Supplied data Block Start

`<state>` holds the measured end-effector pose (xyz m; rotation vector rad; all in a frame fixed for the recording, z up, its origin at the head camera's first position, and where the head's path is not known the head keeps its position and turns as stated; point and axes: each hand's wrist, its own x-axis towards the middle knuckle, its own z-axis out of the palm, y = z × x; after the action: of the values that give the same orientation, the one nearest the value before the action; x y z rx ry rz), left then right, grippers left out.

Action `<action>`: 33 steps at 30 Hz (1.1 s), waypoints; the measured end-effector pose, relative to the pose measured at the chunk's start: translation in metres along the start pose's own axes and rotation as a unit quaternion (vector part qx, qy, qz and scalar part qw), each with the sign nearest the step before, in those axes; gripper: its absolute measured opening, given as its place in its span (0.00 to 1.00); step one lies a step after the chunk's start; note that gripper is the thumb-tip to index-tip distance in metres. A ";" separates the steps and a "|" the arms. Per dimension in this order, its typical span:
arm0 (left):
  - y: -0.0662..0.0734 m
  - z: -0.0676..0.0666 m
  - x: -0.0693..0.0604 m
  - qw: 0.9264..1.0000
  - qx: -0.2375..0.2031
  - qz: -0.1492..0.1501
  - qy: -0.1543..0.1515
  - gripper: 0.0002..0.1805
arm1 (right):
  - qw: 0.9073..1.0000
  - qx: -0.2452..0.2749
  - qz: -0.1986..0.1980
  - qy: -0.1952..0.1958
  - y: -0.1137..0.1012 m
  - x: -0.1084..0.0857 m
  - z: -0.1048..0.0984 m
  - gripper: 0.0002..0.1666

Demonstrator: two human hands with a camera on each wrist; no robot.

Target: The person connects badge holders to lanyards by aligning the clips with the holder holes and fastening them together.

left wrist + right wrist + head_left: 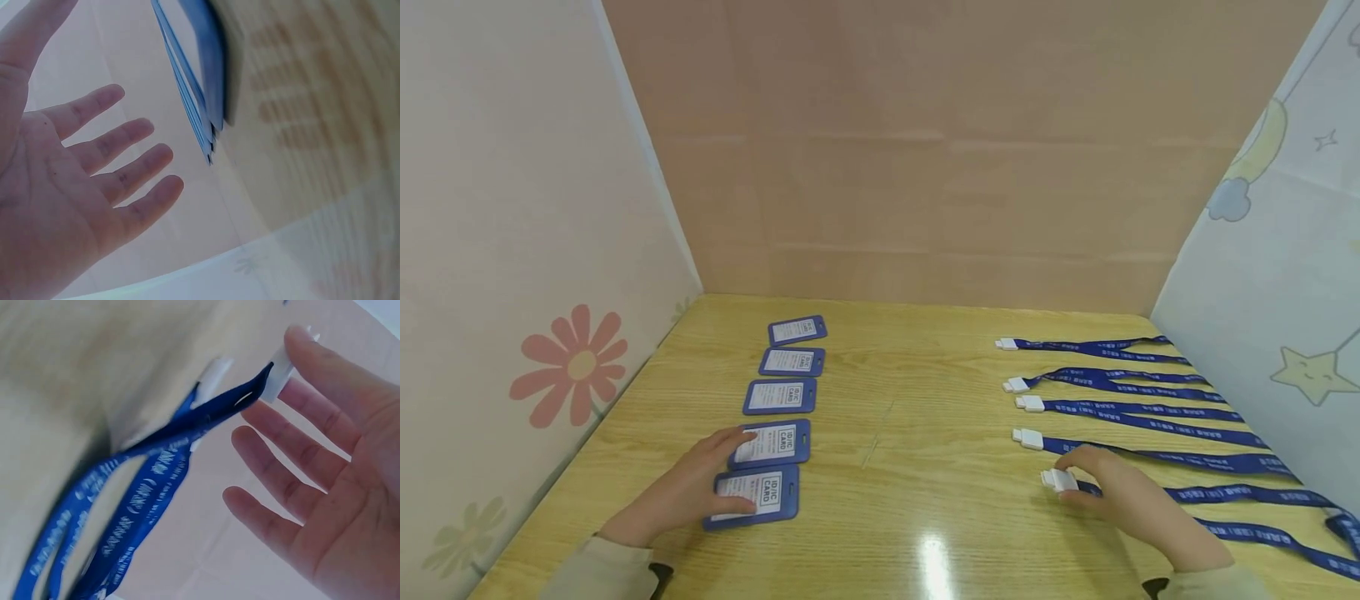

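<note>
Along the left side of the wooden table (895, 358) rises a pale wall (512, 167) printed with a red flower (580, 364). Over the table's near left part is the left hand (696, 479), coming out of a light sleeve (602, 571) with a dark band (661, 577) at the wrist; its fingers are straight and spread, the thumb well apart from them. It reaches over the two nearest of five blue card holders (780, 396), though whether the fingertips touch them I cannot tell. The holders lie in a row on the table's left half, running from its near part toward its far edge, each bearing a white card marked "ID/IC CARD". Behind the table's far edge stands a plain peach-brown panel (925, 167), and at the table's near middle a bright reflection (934, 562) shines. On the table's right half are five blue lanyards (1142, 413), their white ends pointing to the table's middle and their printed straps running toward its right edge. At the table's near right, the right hand (1120, 492) pinches the white clip (1060, 480) of the nearest lanyard between thumb and index finger, the other fingers loosely extended. Along the table's right side, another pale wall (1285, 258) shows a yellow star (1309, 375), a moon (1266, 142) and a blue cloud (1230, 200).
</note>
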<state>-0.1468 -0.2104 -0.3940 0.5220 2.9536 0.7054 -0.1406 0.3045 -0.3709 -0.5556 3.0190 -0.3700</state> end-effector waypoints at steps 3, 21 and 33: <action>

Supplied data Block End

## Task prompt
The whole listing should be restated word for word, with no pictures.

## Written response
`<state>` holds the measured end-effector pose (xyz m; rotation vector rad; all in a frame fixed for the recording, z up, its origin at the head camera's first position, and where the head's path is not known the head keeps its position and turns as stated; point and axes: each hand's wrist, its own x-axis towards the middle knuckle, its own z-axis out of the palm, y = z × x; after the action: of the values that give the same orientation, the one nearest the value before the action; x y z rx ry rz), left then right, grippers left out.

Action `<action>`: 33 steps at 30 Hz (1.1 s), waypoints; the measured end-effector pose, relative to the pose measured at the chunk's start: translation in metres along the start pose's own axes and rotation as a unit quaternion (vector part qx, qy, qz and scalar part qw), each with the sign nearest the step before, in those axes; gripper: its absolute measured opening, given as its place in its span (0.00 to 1.00); step one lies a step after the chunk's start; note that gripper is the thumb-tip to index-tip distance in metres. A ";" separates the steps and a "|" the arms. Per dimension in this order, its typical span:
arm0 (left):
  - y: -0.0662..0.0734 m
  - z: -0.0676..0.0666 m
  - x: -0.0693..0.0604 m
  - qw: 0.9264..1.0000
  - qx: -0.2375..0.2031
  - qz: -0.1492..0.1501
  - qy: -0.1543..0.1515
  - gripper: 0.0002..0.1805
arm1 (right):
  - qw: 0.9073..1.0000
  - qx: -0.2452..0.2749
  - qz: -0.1986..0.1980
  - qy: -0.1952..0.1958
  - y: -0.1137..0.1012 m
  - x: -0.1084..0.0857 m
  - z: -0.1048..0.0984 m
  - gripper: 0.0002..0.1666

Demonstrator: two human hands with a camera on each wrist; no robot.

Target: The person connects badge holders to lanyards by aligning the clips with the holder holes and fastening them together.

left wrist + right wrist + head_left: 

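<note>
Along the left side of the wooden table (895, 358) rises a pale wall (512, 167) printed with a red flower (580, 364). Over the table's near left part is the left hand (696, 479), coming out of a light sleeve (602, 571) with a dark band (661, 577) at the wrist; its fingers are straight and spread, the thumb well apart from them. It reaches over the two nearest of five blue card holders (780, 396), though whether the fingertips touch them I cannot tell. The holders lie in a row on the table's left half, running from its near part toward its far edge, each bearing a white card marked "ID/IC CARD". Behind the table's far edge stands a plain peach-brown panel (925, 167), and at the table's near middle a bright reflection (934, 562) shines. On the table's right half are five blue lanyards (1142, 413), their white ends pointing to the table's middle and their printed straps running toward its right edge. At the table's near right, the right hand (1120, 492) pinches the white clip (1060, 480) of the nearest lanyard between thumb and index finger, the other fingers loosely extended. Along the table's right side, another pale wall (1285, 258) shows a yellow star (1309, 375), a moon (1266, 142) and a blue cloud (1230, 200).
</note>
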<state>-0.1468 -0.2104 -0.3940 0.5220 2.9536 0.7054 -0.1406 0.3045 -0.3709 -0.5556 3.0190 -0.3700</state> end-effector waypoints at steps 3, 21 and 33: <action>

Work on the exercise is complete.